**Exercise**
Determine how many lines of the records include "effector", and answer with the number alone.

▶

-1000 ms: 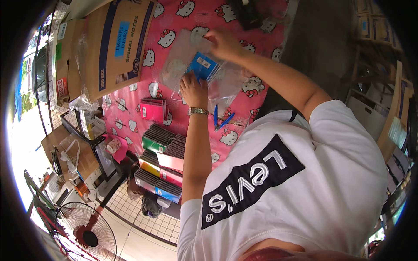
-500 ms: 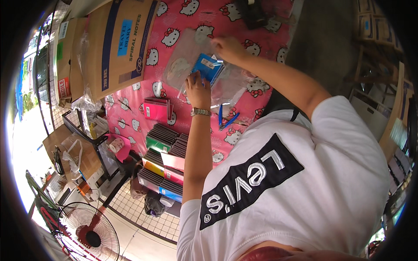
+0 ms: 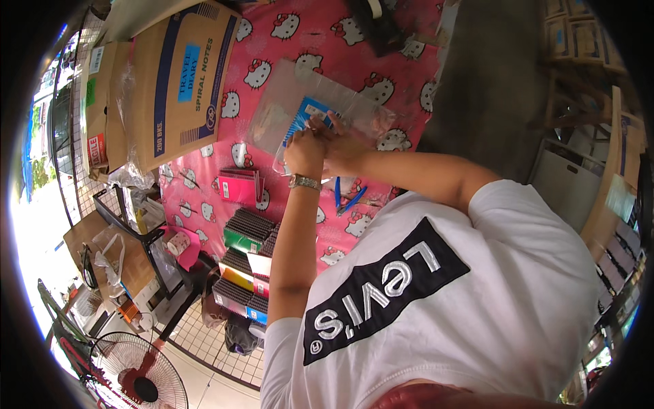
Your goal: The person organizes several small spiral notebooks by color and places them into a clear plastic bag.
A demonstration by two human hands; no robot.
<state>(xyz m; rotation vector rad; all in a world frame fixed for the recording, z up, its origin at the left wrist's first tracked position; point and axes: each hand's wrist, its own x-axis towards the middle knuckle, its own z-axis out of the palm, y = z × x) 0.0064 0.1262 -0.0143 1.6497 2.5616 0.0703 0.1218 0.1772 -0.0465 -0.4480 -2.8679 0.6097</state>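
Rectangular blue spiral notebook (image 3: 298, 123), filmy clear plastic (image 3: 268, 117), left hand (image 3: 304, 151) and right hand (image 3: 340, 148) over it, grip unclear

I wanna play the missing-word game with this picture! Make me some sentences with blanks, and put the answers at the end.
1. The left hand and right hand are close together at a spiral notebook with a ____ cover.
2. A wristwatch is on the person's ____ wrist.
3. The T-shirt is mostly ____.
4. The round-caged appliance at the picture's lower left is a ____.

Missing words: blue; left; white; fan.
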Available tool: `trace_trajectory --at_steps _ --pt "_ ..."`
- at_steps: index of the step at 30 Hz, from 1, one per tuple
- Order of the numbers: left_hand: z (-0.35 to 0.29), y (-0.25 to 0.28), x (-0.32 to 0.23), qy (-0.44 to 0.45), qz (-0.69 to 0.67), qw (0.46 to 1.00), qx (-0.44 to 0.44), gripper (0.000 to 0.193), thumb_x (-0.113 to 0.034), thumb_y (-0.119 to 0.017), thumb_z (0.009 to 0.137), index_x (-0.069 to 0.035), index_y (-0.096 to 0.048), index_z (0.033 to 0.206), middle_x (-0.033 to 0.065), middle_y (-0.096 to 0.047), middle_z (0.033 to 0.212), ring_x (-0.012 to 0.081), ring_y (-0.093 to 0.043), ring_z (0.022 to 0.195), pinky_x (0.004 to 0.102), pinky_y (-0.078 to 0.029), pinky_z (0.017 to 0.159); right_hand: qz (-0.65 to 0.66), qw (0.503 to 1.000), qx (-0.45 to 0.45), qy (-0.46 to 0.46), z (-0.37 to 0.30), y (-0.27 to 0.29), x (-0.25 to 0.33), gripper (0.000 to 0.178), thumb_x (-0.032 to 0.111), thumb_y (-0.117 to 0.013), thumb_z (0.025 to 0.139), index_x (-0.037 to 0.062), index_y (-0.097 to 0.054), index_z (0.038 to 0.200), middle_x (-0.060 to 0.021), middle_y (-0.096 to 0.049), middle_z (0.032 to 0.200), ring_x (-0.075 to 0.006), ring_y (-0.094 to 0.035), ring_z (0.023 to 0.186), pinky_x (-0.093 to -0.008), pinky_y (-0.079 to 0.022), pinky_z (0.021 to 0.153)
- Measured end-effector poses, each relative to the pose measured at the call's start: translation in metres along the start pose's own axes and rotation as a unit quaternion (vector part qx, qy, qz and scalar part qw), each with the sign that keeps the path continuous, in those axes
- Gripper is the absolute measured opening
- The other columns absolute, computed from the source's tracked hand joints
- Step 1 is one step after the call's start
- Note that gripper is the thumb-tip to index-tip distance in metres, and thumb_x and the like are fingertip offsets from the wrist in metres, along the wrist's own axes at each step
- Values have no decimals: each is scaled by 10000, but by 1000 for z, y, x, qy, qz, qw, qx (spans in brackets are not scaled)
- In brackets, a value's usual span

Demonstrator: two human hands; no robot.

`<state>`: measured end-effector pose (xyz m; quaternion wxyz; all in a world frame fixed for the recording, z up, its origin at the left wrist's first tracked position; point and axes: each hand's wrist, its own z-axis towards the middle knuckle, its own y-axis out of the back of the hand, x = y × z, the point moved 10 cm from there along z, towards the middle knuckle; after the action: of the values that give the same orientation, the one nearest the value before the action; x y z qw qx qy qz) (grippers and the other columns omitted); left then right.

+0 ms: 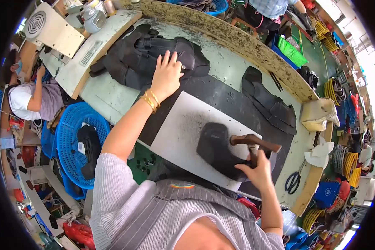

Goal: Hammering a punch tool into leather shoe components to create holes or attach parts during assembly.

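Here's your tabletop point(116, 102), pale green and scuffed, dark specks scattered toward the far side, a worn ledge point(246, 38) curving along behind. A black mat point(221, 88) lies across it, and on that a pale board point(179, 135), smudged grey, with the black piece point(212, 143) flat on top. Your right hand point(259, 171) is wrapped round the hammer point(260, 142), its head just beside that piece! Over to your left hand point(167, 77): fingers loosely spread, resting on the dark pile point(129, 58) at the back. Out right, more black parts point(271, 102) sit by the ledge, scissors point(293, 182) nearer you. Off the tabletop, a blue basket point(63, 141) stands at your left, a seated co-worker point(37, 98) beyond it. Far side of the room: a green basket point(291, 52), and yellow ones point(330, 89) along the floor.
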<state>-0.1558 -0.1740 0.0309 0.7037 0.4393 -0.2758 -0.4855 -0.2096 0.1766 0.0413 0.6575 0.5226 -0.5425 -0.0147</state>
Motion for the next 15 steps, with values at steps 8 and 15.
trace_trajectory --at_steps 8,15 --pt "-21 48 6 -19 -86 996 -25 203 -139 -654 776 -32 -557 919 117 -497 978 303 -529 909 412 -414 821 -183 945 -233 139 107 119 8 350 280 -710 780 -1 -509 837 -147 -558 786 -314 -539 764 -383 -418 701" --pt "-21 167 22 58 -244 955 -160 186 -112 -634 837 -1 -486 820 119 -477 833 278 -558 667 363 -459 573 112 953 -281 -37 -14 115 -72 199 166 -595 888 -29 -562 912 -118 -646 804 -170 -622 739 -295 -480 678"
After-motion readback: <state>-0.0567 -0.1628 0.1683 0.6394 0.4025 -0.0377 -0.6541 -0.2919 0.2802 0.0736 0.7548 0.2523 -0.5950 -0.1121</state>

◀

**Exercise solution**
2